The book’s photographs of the composer in his male entourage reveal more than the text, which does not even consider that his patron Mme von Meck may have broken with Tchaikovsky because stories of his profligacy had reached her ears. Tchaikovsky’s affairs with youths in Florence, Tiflis, and elsewhere were not well-kept secrets, and even in St. Petersburg and Moscow scandals involving blackmail must have been known. It was following an encounter with a woman who demanded money because of his relationship with her son that Tchaikovsky drank the fatal glass of unboiled water.
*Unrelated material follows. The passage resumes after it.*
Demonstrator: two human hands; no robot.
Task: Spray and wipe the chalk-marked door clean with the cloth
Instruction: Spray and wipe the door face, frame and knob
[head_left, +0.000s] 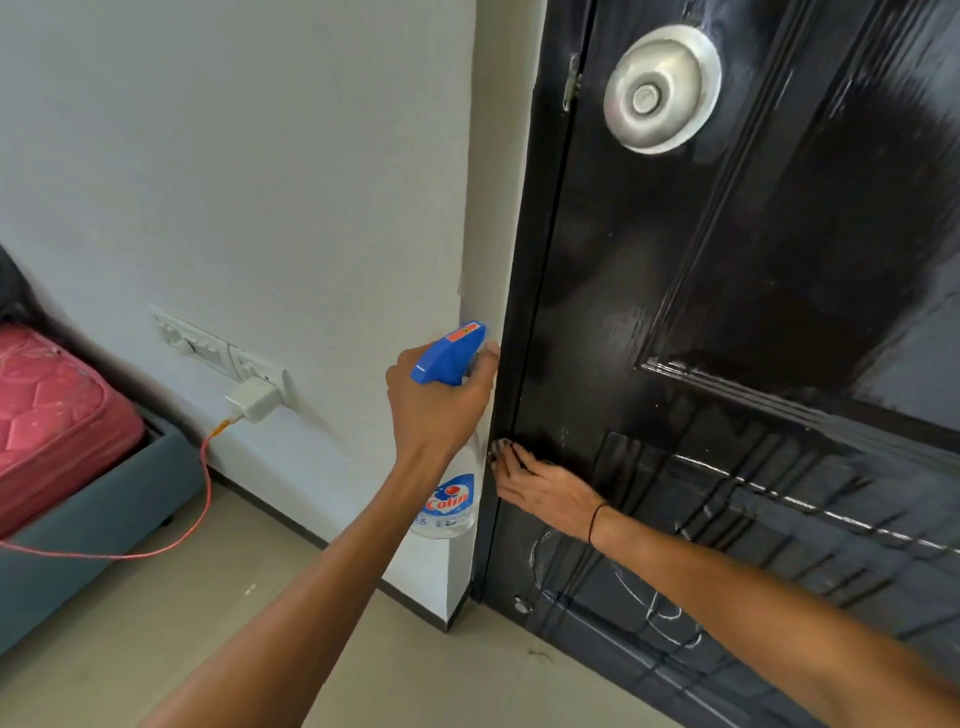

The first installment of David Brown’s three-volume study contains the most thorough discussion in English of the first two symphonies, the early operas, Romeo and Juliet, and much other, especially little-known, music. Concerning the B-flat minor Concerto, Mr. Brown ably refutes Rubinstein’s argument as presented by Mr. Warrack on the so-called shortcomings of the piece. Mr. Brown also gives an excellent account of Tchaikovsky’s years as a civil servant, apprentice-composer, and music critic, as well as a study of the influence of Balakirev.

The second volume will begin with the composition of Swan Lake and presumably its centerpieces will be studies of Eugene Onegin and the Fourth Symphony, which is the turning point in Tchaikovsky’s career much as the Eroica was in Beethoven’s. The later books are eagerly awaited, but it is to be hoped that Mr. Brown’s prose improves, and that he does not include references to “passages that would once have moistened the tear ducts.” As he tells it, when the composer declared that some day he would make his brother Nikolay proud, the latter “never forgot his…look, nor the tone of voice in which these words were uttered”—which sounds less appropriate in a work of scholarship than in a boys’ weekly—a weekly for “good boys,” of course. Mr. Brown goes on to say that “for some years whenever [Tchaikovsky] was conducting he would clutch his chin with his left hand to hold his head in place….” Mr. Warrack says that this happened only once. But however frequent the occurrence, what the reader wonders is: who turned the pages?